No record may be left out; print them all verbatim.

*** Opening of RECORDED DATA ***

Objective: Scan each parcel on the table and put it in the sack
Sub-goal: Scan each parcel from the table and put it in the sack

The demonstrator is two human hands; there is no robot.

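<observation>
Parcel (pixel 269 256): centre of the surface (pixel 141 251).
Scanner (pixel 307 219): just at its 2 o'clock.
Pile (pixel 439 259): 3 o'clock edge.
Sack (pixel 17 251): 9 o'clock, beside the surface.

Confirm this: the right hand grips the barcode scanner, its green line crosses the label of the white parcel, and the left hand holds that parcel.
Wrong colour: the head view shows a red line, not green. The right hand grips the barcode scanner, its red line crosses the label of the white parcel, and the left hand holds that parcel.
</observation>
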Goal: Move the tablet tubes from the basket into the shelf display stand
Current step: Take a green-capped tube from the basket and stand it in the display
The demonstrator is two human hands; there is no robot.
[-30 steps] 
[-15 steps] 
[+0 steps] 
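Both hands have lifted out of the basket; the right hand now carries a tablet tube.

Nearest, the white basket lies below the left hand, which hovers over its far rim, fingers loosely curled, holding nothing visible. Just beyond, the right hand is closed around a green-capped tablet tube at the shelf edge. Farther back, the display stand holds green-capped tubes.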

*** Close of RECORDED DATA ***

[OUTPUT FOR THIS EXERCISE]
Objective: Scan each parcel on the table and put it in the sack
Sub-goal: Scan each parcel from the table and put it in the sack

The demonstrator is two human hands; there is no robot.

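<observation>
Parcel (pixel 269 256): centre of the surface (pixel 141 251).
Scanner (pixel 307 219): just at its 2 o'clock.
Pile (pixel 439 259): 3 o'clock edge.
Sack (pixel 17 251): 9 o'clock, beside the surface.

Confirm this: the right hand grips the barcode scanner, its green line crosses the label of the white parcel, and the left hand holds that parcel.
Wrong colour: the head view shows a red line, not green. The right hand grips the barcode scanner, its red line crosses the label of the white parcel, and the left hand holds that parcel.
</observation>
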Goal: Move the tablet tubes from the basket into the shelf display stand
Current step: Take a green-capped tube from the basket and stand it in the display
The demonstrator is two human hands; there is no robot.
[-30 steps] 
[-15 steps] 
[+0 steps] 
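Both hands have lifted out of the basket; the right hand now carries a tablet tube.

Nearest, the white basket lies below the left hand, which hovers over its far rim, fingers loosely curled, holding nothing visible. Just beyond, the right hand is closed around a green-capped tablet tube at the shelf edge. Farther back, the display stand holds green-capped tubes.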

The generated output is now complete.